# DATA:
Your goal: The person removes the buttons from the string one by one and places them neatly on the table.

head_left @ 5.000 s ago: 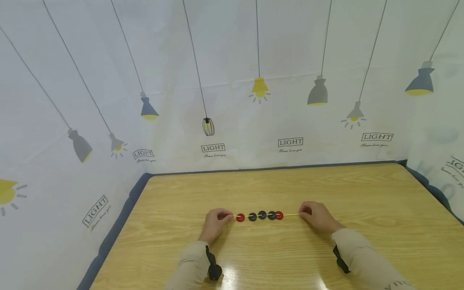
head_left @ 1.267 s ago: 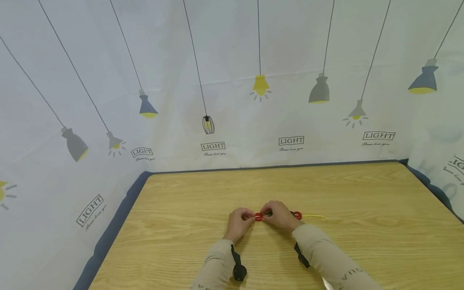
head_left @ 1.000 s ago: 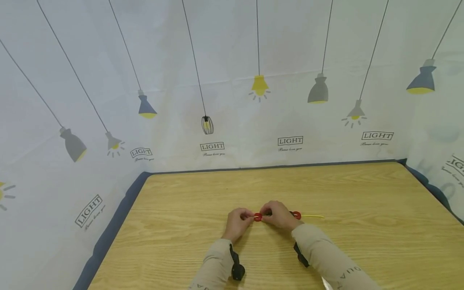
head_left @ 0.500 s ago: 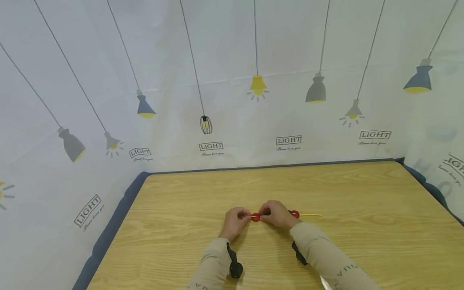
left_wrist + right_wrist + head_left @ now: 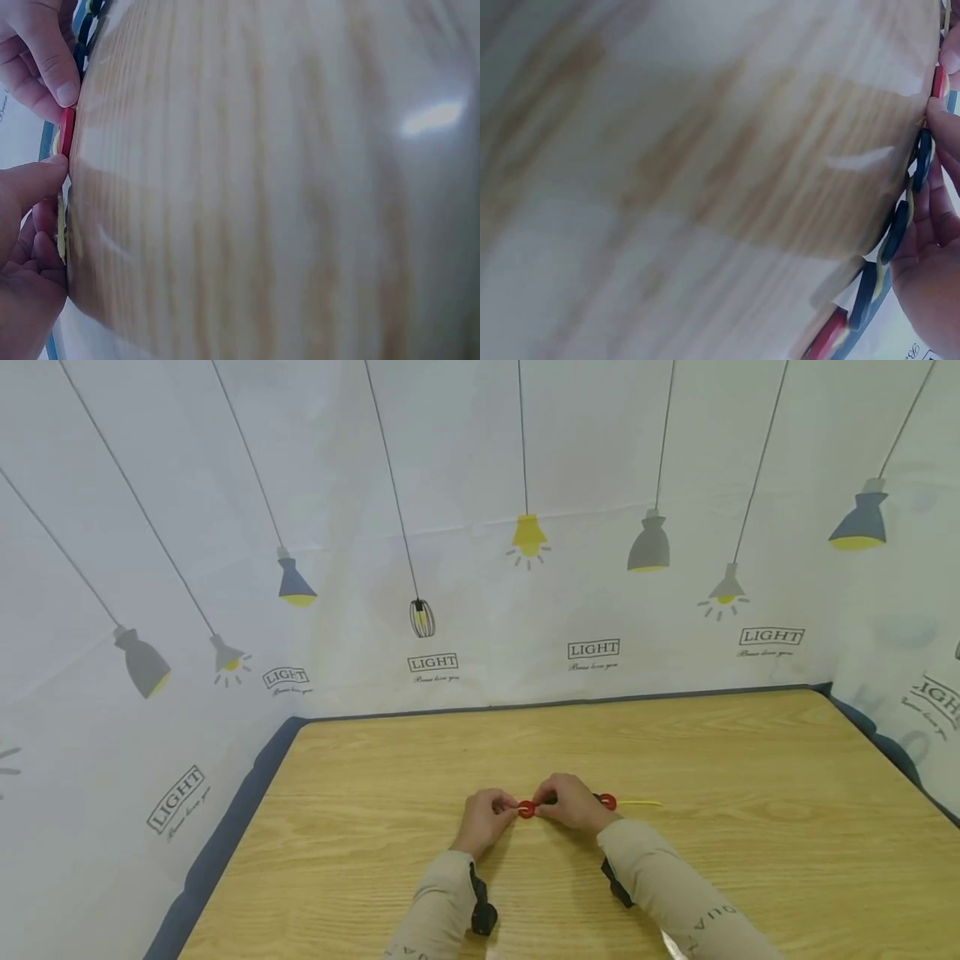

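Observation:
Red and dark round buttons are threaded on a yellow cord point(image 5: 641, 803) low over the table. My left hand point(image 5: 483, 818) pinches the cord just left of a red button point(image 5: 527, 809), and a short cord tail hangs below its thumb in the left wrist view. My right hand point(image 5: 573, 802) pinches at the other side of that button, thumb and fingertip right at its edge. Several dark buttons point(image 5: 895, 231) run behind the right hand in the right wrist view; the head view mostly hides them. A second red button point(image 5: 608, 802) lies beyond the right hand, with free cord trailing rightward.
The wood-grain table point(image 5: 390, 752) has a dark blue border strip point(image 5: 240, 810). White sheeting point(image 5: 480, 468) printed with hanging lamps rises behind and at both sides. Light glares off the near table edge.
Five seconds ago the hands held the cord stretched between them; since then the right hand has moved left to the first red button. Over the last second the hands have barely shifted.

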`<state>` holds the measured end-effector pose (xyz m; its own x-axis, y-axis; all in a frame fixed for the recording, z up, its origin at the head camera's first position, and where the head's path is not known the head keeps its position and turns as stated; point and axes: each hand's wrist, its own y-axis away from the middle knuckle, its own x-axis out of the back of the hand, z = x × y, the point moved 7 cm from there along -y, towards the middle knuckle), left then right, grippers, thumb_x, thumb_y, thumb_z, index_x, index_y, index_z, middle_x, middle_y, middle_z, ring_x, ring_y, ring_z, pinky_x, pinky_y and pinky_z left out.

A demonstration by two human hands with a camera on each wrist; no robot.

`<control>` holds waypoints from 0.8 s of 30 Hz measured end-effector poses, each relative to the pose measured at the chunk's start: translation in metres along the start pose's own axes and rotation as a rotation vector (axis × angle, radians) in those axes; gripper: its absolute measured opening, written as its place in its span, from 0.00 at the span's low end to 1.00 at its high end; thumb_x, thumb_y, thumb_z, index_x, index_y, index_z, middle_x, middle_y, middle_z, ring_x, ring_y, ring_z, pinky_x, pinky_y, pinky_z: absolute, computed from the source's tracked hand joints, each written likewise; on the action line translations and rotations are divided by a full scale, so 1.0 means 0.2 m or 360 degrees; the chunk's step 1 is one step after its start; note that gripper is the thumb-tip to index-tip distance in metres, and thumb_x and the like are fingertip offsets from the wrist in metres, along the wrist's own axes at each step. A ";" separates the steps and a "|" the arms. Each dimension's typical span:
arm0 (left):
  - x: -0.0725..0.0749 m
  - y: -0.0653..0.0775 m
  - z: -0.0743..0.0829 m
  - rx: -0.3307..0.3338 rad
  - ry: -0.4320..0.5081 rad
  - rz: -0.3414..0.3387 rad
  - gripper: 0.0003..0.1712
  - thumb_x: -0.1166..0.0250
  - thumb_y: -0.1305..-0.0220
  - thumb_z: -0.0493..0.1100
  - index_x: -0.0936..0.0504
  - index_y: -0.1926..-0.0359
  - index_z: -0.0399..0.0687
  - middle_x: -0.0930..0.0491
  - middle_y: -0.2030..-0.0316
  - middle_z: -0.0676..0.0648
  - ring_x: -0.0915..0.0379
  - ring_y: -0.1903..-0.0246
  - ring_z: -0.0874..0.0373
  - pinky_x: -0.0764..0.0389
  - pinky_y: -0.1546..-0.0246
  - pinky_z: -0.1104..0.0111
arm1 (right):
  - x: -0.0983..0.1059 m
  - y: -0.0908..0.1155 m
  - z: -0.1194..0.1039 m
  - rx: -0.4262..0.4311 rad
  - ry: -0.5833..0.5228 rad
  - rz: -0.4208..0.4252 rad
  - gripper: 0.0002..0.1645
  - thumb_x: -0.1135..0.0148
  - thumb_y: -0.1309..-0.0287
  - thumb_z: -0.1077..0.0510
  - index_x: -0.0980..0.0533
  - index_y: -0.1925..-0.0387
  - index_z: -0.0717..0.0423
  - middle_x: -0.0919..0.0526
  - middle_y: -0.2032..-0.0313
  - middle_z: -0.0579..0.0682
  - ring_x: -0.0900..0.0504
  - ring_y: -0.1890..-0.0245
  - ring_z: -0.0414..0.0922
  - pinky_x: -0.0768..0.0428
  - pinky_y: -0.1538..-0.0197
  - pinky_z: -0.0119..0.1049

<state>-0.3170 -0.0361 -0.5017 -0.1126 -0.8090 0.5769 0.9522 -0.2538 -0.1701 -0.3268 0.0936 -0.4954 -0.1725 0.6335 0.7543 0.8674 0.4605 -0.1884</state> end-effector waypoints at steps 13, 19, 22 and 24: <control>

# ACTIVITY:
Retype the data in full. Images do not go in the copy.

# SOLUTION TO THE EXERCISE:
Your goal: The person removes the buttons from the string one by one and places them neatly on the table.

head_left @ 5.000 s ago: 
head_left @ 1.267 s ago: 
head_left @ 1.000 s ago: 
head_left @ 0.500 s ago: 
left_wrist + right_wrist + head_left @ now: 

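Observation:
Red and dark round buttons are threaded on a yellow cord point(image 5: 641, 803) low over the table. My left hand point(image 5: 483, 818) pinches the cord just left of a red button point(image 5: 527, 809), and a short cord tail hangs below its thumb in the left wrist view. My right hand point(image 5: 573, 802) pinches at the other side of that button, thumb and fingertip right at its edge. Several dark buttons point(image 5: 895, 231) run behind the right hand in the right wrist view; the head view mostly hides them. A second red button point(image 5: 608, 802) lies beyond the right hand, with free cord trailing rightward.
The wood-grain table point(image 5: 390, 752) has a dark blue border strip point(image 5: 240, 810). White sheeting point(image 5: 480, 468) printed with hanging lamps rises behind and at both sides. Light glares off the near table edge.
Five seconds ago the hands held the cord stretched between them; since then the right hand has moved left to the first red button. Over the last second the hands have barely shifted.
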
`<state>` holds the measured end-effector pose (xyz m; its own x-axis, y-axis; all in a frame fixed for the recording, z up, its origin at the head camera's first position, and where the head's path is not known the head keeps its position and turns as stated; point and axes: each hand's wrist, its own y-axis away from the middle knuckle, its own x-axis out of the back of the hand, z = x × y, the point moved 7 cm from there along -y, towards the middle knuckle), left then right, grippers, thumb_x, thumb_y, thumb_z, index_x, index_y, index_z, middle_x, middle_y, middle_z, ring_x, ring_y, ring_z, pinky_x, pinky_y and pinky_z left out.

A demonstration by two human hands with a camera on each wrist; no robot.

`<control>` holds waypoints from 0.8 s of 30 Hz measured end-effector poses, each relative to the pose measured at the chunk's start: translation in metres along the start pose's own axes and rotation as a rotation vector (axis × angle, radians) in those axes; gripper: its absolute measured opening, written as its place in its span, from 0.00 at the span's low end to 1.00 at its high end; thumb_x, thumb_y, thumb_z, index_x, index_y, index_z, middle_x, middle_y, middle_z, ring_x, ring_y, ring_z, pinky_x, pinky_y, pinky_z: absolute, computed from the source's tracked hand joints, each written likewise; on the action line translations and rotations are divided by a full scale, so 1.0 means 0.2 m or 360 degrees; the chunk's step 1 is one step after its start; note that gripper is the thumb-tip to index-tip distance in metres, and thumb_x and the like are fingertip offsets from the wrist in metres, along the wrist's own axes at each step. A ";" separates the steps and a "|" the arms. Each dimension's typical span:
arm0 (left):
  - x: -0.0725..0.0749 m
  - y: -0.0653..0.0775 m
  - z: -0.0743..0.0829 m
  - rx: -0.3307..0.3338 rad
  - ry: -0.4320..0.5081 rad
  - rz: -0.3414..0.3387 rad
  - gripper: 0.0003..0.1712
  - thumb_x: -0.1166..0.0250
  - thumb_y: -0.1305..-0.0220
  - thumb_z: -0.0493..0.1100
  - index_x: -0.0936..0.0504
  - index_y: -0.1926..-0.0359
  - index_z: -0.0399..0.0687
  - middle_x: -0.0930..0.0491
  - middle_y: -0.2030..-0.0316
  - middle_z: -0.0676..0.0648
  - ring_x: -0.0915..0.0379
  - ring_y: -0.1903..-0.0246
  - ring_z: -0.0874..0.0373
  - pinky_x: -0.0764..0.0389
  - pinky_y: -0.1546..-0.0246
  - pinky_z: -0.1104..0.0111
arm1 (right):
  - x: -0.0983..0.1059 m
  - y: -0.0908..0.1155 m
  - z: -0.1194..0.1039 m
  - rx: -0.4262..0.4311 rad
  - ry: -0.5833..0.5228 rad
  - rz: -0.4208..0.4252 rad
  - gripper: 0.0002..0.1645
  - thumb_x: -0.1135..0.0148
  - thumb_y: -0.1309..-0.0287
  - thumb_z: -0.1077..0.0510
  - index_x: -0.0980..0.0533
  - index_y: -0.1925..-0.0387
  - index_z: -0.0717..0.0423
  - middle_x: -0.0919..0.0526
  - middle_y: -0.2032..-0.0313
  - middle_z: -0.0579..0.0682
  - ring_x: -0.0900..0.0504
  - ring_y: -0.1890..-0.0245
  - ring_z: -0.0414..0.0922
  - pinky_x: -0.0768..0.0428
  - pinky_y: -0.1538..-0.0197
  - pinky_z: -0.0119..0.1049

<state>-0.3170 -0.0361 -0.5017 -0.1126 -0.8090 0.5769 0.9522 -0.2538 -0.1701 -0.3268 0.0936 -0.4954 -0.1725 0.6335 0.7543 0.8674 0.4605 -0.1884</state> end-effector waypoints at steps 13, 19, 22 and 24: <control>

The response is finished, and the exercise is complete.